C. G. Allen, in his “Japan: the Hungry Guest,” has given us a compressed well-balanced description of contemporary Japanese government, society, and economic development. Although the book is mostly concerned with economic problems, Mr. Allen shows himself to be an accomplished traveler and observer. Some of the most penetrating obiter dicta in the book describe Japanese family life, the position of woman, education, and such. His judgments are always sympathetic yet critical. Genuinely fond of the Japanese, Mr. Allen yet is not silent upon the subject of an exaggerated nationalism, violence in politics, and an aggressive foreign policy.

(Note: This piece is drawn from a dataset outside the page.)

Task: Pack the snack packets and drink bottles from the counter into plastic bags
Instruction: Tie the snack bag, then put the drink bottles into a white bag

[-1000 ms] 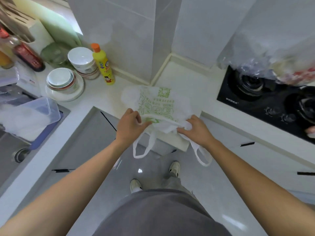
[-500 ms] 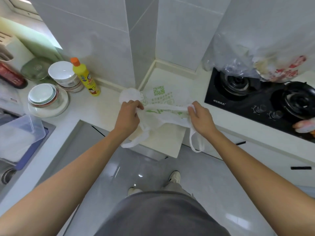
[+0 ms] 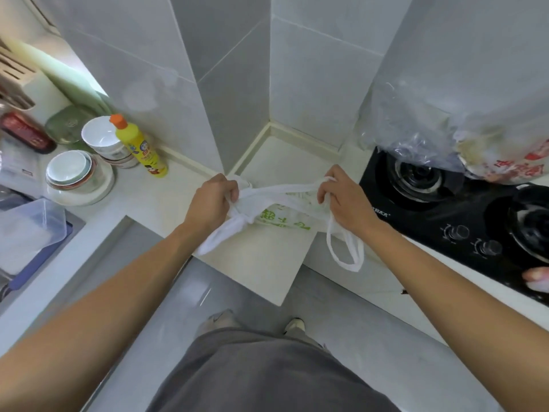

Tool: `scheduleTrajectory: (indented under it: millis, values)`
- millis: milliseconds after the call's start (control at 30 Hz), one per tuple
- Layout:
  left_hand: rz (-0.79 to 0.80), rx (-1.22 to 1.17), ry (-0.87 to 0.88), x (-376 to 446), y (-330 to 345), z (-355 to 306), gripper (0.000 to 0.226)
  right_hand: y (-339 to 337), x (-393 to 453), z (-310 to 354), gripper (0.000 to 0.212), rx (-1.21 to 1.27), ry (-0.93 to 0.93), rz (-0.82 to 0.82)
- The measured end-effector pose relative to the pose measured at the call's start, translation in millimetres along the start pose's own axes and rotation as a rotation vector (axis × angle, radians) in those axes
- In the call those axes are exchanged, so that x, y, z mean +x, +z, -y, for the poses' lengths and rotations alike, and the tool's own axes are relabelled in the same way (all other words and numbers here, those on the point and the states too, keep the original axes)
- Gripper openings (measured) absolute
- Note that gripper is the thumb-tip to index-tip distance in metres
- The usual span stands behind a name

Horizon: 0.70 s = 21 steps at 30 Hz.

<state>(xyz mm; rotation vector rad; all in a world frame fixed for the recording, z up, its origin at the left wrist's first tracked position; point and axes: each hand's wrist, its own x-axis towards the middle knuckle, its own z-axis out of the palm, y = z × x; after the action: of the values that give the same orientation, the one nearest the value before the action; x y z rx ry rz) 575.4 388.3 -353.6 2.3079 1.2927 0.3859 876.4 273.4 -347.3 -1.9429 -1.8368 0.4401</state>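
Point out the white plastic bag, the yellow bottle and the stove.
white plastic bag [image 3: 282, 217], head view, on its green-printed side.
yellow bottle [image 3: 139, 150], head view, on its labelled body.
stove [image 3: 421, 209], head view, on bare black glass.

One view only, worn on the head, aimed forward and steeply down. Wide-angle, so tiled walls bend at the edges. Looks from above onto a counter [image 3: 267, 263] corner, close enough for both forearms to fill the lower frame. Left hand [image 3: 212, 200] and right hand [image 3: 344, 200] near the centre, holding a bag [image 3: 282, 215]. Sink side at far left, stove [image 3: 445, 209] at right. Floor, shoes and grey clothing straight below. No second view to share with.
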Motion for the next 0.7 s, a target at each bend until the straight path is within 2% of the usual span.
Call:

He has pointed out how in Japan, where a marked feudal paternalism and parochialism has survived in the midst of a feverishly active industrial society, the attitude to politics is still essentially domestic. That is to say, they treat a politician not as a public figure but as a member of a clan or family. The press indulges in the most amazing revelations about the private lives and vices of leading figures in Japan. Political heterodoxy invokes condign punishment—but the most violent libel does not. An unpopular policy is often attacked indirectly by publicizing some scandalous affair in the career of its chief advocate. Dr. Minobe was really persecuted for his opposition to the growing dominance of the military in the government, but many foreign observers were at a loss how to explain why he was so cruelly hounded for a liberal interpretation of the Emperor’s constitutional position in a book written a score of years or so ago and which had been the textbook of innumerable respectable ministers and jurists. This attitude is at once Japan’s strength and weakness; its strength because such intense group-loyalty can act as a great unifier in times of crisis, its weakness because the corrosive effects of an industrial civilization will eventually dissolve this feudal outlook on life.